Moody’s investor Service on Wednesday cut China’s sovereign credit rating for the first time since 1989, citing that the outlook of the financial strength in the world’s second largest economy will worsen in the coming years as economy growth slows and debt continues to increase.
Moody’s downgraded China’s credit rating to A1 from Aa3 and changed its outlook to stable from negative.
"The stable outlook reflects our assessment that, at the A1 rating level, risks are balanced," Moody’s said in the statement Wednesday. "The erosion in China’s credit profile will be gradual and, we expect, eventually contained as reforms deepen. The strengths of its credit profile will allow the sovereign to remain resilient to negative shocks, with GDP growth likely to stay strong compared to other sovereigns, still considerable scope for policy to adapt to support the economy, and a largely closed capital account."

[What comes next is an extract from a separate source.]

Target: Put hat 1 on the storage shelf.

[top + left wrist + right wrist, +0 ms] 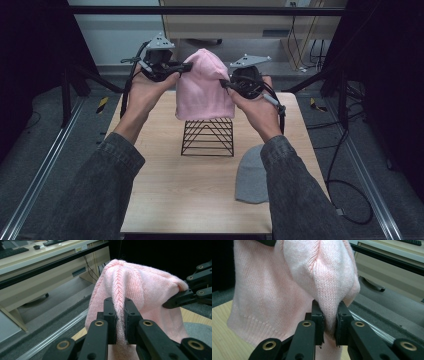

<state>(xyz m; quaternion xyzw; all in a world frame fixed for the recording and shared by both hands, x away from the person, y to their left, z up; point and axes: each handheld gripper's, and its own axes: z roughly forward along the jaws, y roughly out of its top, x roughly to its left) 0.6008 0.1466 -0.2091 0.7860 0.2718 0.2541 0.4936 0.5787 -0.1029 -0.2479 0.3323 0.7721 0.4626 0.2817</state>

The Chinese stocks fell in the early trading after the news. But it pared its losses in the afternoon. The yuan didn’t react much on the news.
China’s finance ministry replied on the Moody’s move and didn’t agree with the cutting. It said that the ratings company underestimated the government’s ability to boost demand and it also overstated the difficulties.
“Moody’s views that China’s non-financial debt will rise rapidly and the government would continue to maintain growth via stimulus measures are exaggerating difficulties facing the Chinese economy, and underestimating the Chinese government’s ability to deepen supply-side structural reform and appropriately expand aggregate demand,” the ministry said in a statement.